Work instruction
Could you return the lines below exactly, from the first line up to and including the line that holds "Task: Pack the"?

Task input

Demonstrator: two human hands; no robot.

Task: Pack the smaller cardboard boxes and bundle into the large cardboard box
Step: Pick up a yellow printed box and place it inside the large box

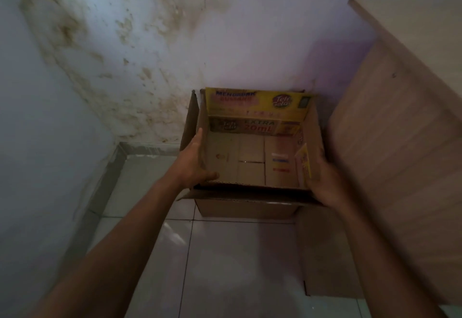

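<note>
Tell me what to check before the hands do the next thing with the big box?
1. Large cardboard box open on top: ok.
2. Left hand has a grip on the left wall: ok.
3. Right hand on the right wall: ok.
4. Smaller boxes lie flat at the bottom: ok.
5. Bundle inside: cannot tell.
6. Yellow flap out of the way: not ok, it leans inward.

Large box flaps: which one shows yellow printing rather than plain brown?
The far flap, standing against the wall. It shows yellow branded print; the left flap and near flap are plain brown.
</note>
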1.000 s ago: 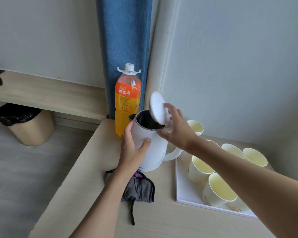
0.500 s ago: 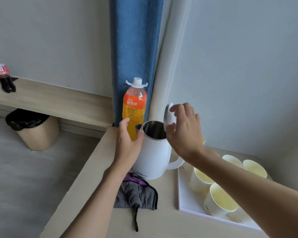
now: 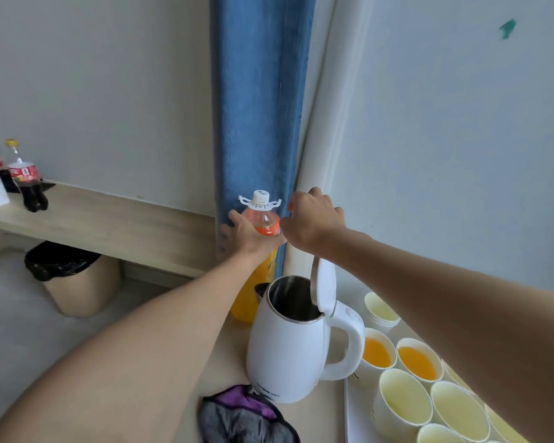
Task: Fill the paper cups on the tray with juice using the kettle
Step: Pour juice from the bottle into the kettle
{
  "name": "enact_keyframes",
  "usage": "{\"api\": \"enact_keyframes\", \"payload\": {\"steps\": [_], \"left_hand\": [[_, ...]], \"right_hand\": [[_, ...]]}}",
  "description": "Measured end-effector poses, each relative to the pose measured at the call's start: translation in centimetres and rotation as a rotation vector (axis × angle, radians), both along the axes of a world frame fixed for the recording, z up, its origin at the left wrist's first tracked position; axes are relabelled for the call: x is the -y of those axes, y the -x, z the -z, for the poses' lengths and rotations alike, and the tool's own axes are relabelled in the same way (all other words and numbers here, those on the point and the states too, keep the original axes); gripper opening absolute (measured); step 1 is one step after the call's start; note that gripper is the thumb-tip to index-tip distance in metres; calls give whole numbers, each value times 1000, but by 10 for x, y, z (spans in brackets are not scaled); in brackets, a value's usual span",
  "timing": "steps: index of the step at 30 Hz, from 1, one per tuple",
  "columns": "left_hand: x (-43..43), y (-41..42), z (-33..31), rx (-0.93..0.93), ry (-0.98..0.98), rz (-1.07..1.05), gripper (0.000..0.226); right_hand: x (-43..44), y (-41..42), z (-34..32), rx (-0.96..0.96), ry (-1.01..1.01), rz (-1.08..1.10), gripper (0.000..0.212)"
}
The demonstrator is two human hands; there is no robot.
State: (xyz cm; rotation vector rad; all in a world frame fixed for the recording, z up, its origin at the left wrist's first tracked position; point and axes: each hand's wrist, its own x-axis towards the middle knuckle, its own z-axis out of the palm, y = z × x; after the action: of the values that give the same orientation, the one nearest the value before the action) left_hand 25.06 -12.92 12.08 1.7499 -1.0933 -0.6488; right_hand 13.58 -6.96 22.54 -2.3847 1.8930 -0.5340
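Observation:
The white kettle [image 3: 288, 346] stands on the table with its lid tipped up and its inside showing. Behind it is the orange juice bottle [image 3: 264, 223] with a white cap. My left hand [image 3: 247, 235] grips the bottle's shoulder, thumb on the right side. My right hand [image 3: 314, 219] is beside the cap with its back to me, so its fingers are hidden. On the white tray [image 3: 349, 410] to the right stand several paper cups. Two hold orange juice [image 3: 376, 351] and the nearer cups [image 3: 402, 401] look empty.
A grey and purple cloth [image 3: 247, 417] lies in front of the kettle. A blue curtain [image 3: 256, 107] hangs right behind the bottle. Left of the table are a wooden shelf [image 3: 109, 219] with cola bottles [image 3: 26, 177] and a lined bin [image 3: 74, 282] beneath it.
Both hands left the kettle, whose lid now stands open. My left hand rose to the juice bottle and took hold of it. My right hand rose beside the cap.

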Motion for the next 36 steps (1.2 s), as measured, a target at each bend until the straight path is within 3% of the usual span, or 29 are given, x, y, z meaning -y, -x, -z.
{"api": "enact_keyframes", "payload": {"steps": [6, 9, 16, 20, 24, 26, 29, 33, 36], "left_hand": [[11, 2, 16, 84, 15, -19, 112], [6, -5, 16, 58, 67, -48, 91], [-44, -43, 13, 55, 98, -84, 71], [-86, -70, 10, 96, 74, -76, 78], [-135, -92, 7, 116, 62, -26, 74], [-158, -96, 5, 127, 89, 9, 67], [-187, -101, 6, 148, 100, 71, 65], [-211, -106, 4, 159, 73, 233, 73], [-215, -101, -3, 122, 67, 228, 70]], "right_hand": [[12, -8, 1, -74, 8, -55, 29], [8, -11, 2, -63, 15, -104, 27], [-8, -37, -7, 7, 30, -189, 29], [-28, -62, -10, 14, -7, -237, 33], [-50, -87, -5, 29, -59, -309, 23], [-63, -96, -2, -26, -77, -326, 33], [-87, -104, 0, -269, 61, -322, 51], [-104, -112, -4, -528, 158, -288, 54], [-105, -121, -2, -532, 99, -254, 51]]}}
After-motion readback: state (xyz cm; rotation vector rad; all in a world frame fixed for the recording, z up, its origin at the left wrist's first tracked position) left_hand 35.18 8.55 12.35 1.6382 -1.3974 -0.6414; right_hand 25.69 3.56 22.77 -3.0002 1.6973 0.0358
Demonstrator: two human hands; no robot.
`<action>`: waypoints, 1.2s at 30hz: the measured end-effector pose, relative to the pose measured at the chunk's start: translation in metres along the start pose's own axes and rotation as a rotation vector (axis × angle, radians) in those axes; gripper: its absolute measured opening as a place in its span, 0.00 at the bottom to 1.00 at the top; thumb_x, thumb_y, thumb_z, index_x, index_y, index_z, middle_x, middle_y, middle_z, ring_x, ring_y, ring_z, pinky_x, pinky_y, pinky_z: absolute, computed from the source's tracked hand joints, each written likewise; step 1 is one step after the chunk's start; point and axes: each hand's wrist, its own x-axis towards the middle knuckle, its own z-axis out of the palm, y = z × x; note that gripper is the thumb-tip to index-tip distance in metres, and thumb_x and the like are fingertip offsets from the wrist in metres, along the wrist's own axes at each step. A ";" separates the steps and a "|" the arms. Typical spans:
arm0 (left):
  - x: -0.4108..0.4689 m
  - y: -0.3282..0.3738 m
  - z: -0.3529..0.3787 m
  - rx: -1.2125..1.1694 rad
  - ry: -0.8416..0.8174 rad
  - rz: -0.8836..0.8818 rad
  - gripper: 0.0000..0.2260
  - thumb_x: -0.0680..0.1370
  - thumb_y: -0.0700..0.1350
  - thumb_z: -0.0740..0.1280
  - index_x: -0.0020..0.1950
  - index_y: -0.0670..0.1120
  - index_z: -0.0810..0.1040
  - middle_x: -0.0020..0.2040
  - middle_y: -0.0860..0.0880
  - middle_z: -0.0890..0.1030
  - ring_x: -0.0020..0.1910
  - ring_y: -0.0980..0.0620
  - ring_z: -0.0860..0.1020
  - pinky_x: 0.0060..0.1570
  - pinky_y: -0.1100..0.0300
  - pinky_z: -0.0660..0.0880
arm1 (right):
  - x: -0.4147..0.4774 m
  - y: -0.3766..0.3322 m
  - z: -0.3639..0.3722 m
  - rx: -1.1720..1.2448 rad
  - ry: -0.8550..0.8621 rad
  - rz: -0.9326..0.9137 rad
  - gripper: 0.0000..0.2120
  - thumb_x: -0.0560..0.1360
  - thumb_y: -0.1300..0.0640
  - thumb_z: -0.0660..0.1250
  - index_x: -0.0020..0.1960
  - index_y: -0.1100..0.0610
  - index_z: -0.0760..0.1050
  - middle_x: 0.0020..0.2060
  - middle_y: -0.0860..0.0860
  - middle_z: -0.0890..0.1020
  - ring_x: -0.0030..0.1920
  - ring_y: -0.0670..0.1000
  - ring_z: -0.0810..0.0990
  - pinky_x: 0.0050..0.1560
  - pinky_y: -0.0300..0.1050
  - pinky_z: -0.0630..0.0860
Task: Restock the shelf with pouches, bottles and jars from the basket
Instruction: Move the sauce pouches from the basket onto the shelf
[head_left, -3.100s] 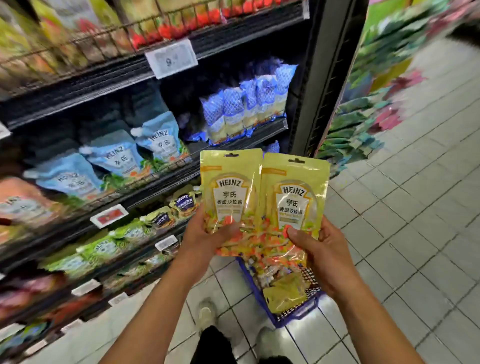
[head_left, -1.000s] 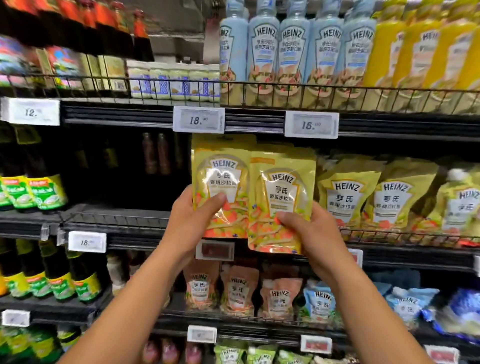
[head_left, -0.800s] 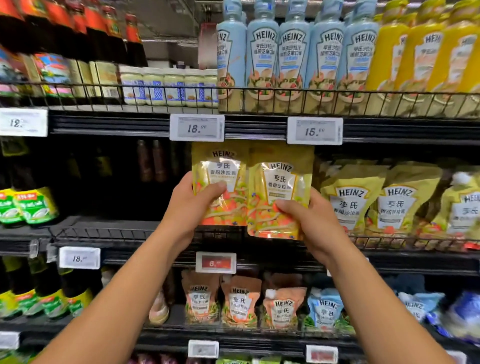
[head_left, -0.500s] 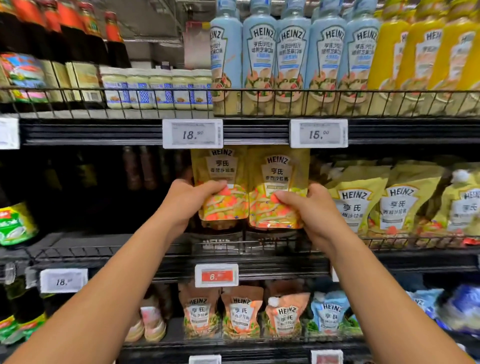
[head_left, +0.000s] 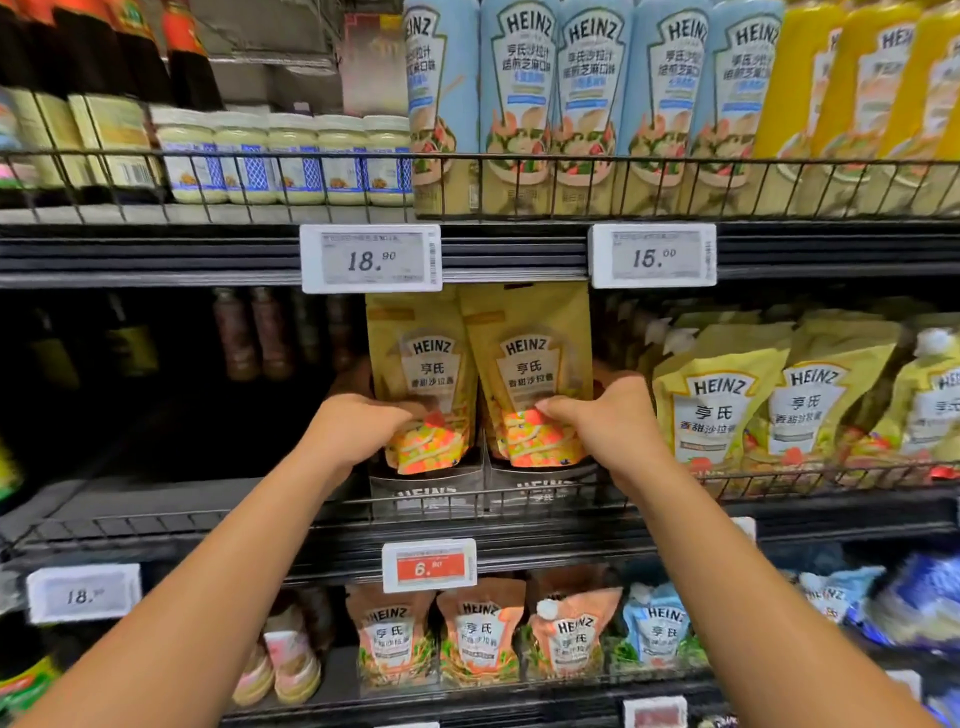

Final answer
Demonstrator: two human hands; no robot.

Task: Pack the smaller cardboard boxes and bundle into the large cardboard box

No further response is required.